O Globo dá em manchete, na edição de terça-feira (31/7), a obstrução da Via Dutra por caminhoneiros, na segunda. O tom é o habitual do jornal: pede rigor contra “baderneiros”. A Folha de S.Paulo não adota esse discurso de “lei e ordem”. Mas, como o Globo, dramatiza consequências da interrupção.
O Valor apresenta um dos argumentos dos grevistas, que se insurgem contra uma lei em vigor desde junho: a obrigação de descansar entre e durante jornadas de trabalho. Seria um problema dos autônomos, mas o presidente da Confederação Nacional dos Trabalhadores em Transportes, João Eustasia, diz no Estado de S.Paulo que há influência de empresários no movimento. Segundo ele, a lei não se aplica a autônomos e obrigará as empresas a contratar mais e a aumentar suas frotas.
Existem outros aspectos da lei questionados por caminhoneiros. A obrigatoriedade de uso de um “cartão frete”, que tornaria mais caros produtos comprados na estrada, e uma brecha que permitiu a entrada no mercado de 600 mil veículos de carga, o que representaria concorrência desleal.
Em resumo, cada jornal diz uma coisa diferente. E a paralisação não foi feita numa estrada longínqua.
Só o Globo apresenta a questão que, numa sociedade civilizada, seria mais relevante: especialistas calculam que o cumprimento integral da lei reduziria pela metade o número de acidentes nas estradas. Trinta e quatro por cento dos acidentes são causados por caminhões.
Mas no Brasil a vida humana não vem em primeiro lugar. Nem em segundo, nem em terceiro. E cada indivíduo, ou grupo, puxa a corda para seu lado. Existe um esgarçamento dos laços sociais.
Métodos mafiosos
A denúncia feita pelo juiz Rocha Santos a respeito de chantagem que a mulher de Carlos Cachoeira teria tentado lhe impor indica que métodos clássicos da máfia podem estar se tornando correntes no Brasil. O juiz é substituto de um colega que se disse vítima de ameaças de morte.
Andressa Mendonça teria feito grave acusação a um órgão de imprensa, a Veja. Segundo Andressa, caso Cachoeira não fosse inocentado e solto, a revista publicaria uma reportagem acusando o juiz de ter feito contatos espúrios. A Veja anunciou que vai processar Andressa. No tiroteio, ela teria feito ameaças também à senadora Kátia Abreu.
Esse é um lado muito grave da crise, mas está sendo ofuscado pelo mensalão.
Europa vai muito além do euro
O noticiário sobre a crise financeira europeia só incidentalmente capta a dimensão histórica das questões econômicas da Europa. Dia após dia, jornais e outras mídias relatam mais os sintomas do que as causas profundas.
A vontade dos europeus de se livrar do peso do passado, após a Segunda Guerra Mundial, foi uma tentativa de amenizar os traumas do fascismo, do nazismo e da guerra. De dar espaço à esperança. Mas não se pode guardar do passado apenas o que foi positivo. Não se pode eliminar da memória o que foi ruim e esperar que acabe se desintegrando como lixo deixado à ação do tempo.
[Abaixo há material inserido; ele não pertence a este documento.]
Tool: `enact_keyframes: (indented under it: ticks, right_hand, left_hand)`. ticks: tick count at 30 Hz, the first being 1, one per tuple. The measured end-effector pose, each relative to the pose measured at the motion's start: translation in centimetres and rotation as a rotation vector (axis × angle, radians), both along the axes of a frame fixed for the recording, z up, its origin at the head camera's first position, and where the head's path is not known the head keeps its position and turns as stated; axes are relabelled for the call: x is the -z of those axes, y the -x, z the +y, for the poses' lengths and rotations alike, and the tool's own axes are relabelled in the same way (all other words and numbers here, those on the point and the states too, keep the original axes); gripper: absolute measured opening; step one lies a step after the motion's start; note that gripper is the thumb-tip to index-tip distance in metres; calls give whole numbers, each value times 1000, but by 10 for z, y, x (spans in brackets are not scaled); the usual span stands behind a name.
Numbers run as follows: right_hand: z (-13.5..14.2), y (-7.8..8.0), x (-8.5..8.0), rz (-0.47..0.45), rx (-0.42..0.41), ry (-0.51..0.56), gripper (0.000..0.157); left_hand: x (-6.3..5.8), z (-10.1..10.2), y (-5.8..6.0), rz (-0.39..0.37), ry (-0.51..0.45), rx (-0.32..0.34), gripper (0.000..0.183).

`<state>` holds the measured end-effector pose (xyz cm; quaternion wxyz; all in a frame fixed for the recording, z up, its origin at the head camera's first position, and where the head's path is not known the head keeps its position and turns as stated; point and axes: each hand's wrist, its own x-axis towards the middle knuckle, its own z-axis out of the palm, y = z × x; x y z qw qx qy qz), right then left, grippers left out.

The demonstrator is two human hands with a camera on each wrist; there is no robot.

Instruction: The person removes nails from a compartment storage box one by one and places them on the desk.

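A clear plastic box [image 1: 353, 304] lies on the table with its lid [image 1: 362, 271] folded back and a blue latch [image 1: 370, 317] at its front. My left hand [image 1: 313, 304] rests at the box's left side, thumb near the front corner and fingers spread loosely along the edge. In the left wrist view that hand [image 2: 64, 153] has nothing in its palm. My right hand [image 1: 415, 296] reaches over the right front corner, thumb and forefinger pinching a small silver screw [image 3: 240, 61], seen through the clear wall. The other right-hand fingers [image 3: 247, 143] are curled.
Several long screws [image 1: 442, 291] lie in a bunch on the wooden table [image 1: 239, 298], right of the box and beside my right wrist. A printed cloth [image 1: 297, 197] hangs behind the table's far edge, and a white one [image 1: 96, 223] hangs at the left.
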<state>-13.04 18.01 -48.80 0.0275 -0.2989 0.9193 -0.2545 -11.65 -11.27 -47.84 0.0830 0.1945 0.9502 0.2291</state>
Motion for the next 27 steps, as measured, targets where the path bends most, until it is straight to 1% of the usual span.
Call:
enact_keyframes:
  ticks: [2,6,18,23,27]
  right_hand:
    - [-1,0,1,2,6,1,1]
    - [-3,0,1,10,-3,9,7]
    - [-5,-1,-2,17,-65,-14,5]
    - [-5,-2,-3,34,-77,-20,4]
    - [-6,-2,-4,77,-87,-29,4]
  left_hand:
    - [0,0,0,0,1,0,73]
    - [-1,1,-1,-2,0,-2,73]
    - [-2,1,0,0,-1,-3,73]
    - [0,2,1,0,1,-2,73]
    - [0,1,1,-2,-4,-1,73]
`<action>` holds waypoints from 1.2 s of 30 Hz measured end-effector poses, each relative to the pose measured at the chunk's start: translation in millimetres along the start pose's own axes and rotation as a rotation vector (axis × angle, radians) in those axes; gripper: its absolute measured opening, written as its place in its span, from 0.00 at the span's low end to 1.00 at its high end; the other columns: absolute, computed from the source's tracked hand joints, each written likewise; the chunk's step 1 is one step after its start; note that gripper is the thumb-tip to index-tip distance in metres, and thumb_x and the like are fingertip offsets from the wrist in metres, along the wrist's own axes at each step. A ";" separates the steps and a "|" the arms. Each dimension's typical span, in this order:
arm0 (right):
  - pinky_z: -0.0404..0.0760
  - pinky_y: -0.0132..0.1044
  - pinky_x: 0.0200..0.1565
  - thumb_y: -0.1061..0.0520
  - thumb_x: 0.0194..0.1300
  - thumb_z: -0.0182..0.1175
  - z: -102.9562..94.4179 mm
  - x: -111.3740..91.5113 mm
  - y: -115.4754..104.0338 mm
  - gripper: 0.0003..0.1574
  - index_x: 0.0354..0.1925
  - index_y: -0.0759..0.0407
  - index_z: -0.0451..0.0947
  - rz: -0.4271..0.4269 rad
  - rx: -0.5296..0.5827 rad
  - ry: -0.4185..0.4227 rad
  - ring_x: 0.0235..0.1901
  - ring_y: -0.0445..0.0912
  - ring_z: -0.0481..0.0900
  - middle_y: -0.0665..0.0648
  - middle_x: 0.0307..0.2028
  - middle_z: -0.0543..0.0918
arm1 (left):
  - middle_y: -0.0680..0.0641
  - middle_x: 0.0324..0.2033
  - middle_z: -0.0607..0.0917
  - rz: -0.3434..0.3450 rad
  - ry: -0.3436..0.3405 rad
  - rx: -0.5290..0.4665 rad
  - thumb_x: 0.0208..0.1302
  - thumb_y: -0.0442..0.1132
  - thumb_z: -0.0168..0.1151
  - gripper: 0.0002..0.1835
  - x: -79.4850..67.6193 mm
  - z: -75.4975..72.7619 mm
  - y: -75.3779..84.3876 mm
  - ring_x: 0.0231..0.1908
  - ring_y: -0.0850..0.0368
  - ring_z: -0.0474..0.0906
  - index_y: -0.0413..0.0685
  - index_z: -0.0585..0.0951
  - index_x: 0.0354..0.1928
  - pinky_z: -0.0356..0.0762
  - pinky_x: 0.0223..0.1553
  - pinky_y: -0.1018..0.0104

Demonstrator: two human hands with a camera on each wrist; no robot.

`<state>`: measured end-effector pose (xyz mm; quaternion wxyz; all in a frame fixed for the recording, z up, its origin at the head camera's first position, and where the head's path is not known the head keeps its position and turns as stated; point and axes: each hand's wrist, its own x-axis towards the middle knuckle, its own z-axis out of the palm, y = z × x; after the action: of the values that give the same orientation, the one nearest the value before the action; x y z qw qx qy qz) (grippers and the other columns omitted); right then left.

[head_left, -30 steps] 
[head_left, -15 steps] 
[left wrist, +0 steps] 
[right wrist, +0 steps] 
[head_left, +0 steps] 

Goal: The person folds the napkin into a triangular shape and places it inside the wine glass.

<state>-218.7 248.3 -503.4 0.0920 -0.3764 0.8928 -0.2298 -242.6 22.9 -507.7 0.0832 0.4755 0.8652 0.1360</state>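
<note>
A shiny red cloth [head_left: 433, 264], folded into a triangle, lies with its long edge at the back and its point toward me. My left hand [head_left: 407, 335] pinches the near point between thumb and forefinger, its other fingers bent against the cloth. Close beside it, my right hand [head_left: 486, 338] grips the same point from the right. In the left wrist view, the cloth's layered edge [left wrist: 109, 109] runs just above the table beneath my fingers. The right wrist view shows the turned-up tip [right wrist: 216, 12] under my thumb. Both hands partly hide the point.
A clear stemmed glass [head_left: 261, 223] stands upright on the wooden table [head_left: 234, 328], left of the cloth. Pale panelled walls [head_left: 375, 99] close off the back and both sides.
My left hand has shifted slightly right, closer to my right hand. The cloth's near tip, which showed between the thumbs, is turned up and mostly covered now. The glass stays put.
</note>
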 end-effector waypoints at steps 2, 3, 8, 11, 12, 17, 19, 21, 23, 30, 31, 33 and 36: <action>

Se os meios de comunicação seguem a crise com a visão presa ao imediato e ao primeiro plano, também abrem espaço para análises que levam em conta o contexto mais amplo e a perspectiva histórica.
Foi o que fez na sexta-feira (27/7), na Folha de S. Paulo, o ex-ministro Luiz Carlos Mendonça de Barros. Primeiro, apontou a irracionalidade de investimentos em títulos dos Tesouros americano e alemão que rendem menos do que a inflação. Atribuiu essa opção ilógica ao comportamento de manada. Em seguida, saiu do terreno especializado. Disse que a União Europeia é o estágio final de uma longa marcha de mais de 60 anos. Teria sido mais prudente dizer “estágio atual”.
Mas isso não prejudica o argumento. Mendonça de Barros fala da guerra e do sofrimento que a ela se seguiu. E chega ao ponto mais agudo de sua crítica:
“Essa realidade é sofisticada demais para a comunidade financeira, formada na sua grande maioria por indivíduos de limitada visão política e que não conseguem enxergar o mundo fora de sua perspectiva individualista e restrita a ganhos especulativos.”
Não se trata apenas, portanto, de miopia dos jornalistas, mas principalmente de estreiteza mental de suas fontes.
Na terça-feira (31/7), o Estado de S. Paulo publica artigo de Paul Krugman na mesma linha. Krugman argumenta:
“O fracasso do euro não provocaria apenas perturbações econômicas; seria também um gigantesco golpe contra o projeto europeu mais amplo, que trouxe paz e democracia a um continente dono de uma história trágica.”